Brenner tells us that it’s a “Fine Spring afternoon at Portman Road”; indeed it is and to make the point again Brenner describes how some player or other “…goes square into the sunshine”.  Doncaster have started ‘brightly’ we are told, it must be all that sunshine. Suddenly, “That was awful from Judge” says Brenner excitedly as little Alan Judge inexplicably turns and plays a perfect through ball for a Doncaster wide player to run onto.  “That was woeful from Town” adds Brenner just so we can be sure how bad it was.  “Doncaster, very lively on their feet” says Mick.  It’s a sentence that might suggest that they are not so lively on other parts of their bodies, but we never find out.  It seems likely however that  ‘lively feet’ are a pre-requisite for footballers, and for goalkeepers ‘lively hands and arms’ too.

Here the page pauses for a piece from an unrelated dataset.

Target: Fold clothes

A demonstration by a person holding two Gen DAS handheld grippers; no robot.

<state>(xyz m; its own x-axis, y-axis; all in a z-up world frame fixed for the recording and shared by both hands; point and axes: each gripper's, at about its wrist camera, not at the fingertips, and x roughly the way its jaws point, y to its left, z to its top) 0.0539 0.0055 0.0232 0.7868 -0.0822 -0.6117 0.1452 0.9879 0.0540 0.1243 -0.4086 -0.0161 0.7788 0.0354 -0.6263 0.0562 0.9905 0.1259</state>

Just eight minutes have elapsed since kick-off and Doncaster, or ‘Donny’ as Brenner is calling them, to show off his knowledge of local slang names, are dominant.   “The (Town) defence is working overtime, they really are” says Mick conjuring up images of Marcus Evans on the phone to his accountants checking that Luke Chambers only gets time and a half and not double time.  “Gorgeous weather over there” says Brenner of the far side of the pitch and thereby displaying a worrying perception that being in the shade means he is experiencing different weather from somewhere a hundred metres away.

Three minutes later and “Doncaster, the better side after eleven minutes” is Brenner’s assessment. “The tide will turn if you’re professionally about it” replies Mick, accidentally using an adverb and adding another natural phenomenon to the commentary to compliment Brenner’s interest in the weather.  Doncaster’s Joe Wright  ”… puts his foot through the ball” according to Brenner , who  then follows up with reference to what he had expected “early doors”.   We are not yet a quarter of the way through the game and impressively Brenner has used most of his football-ese vocabulary already.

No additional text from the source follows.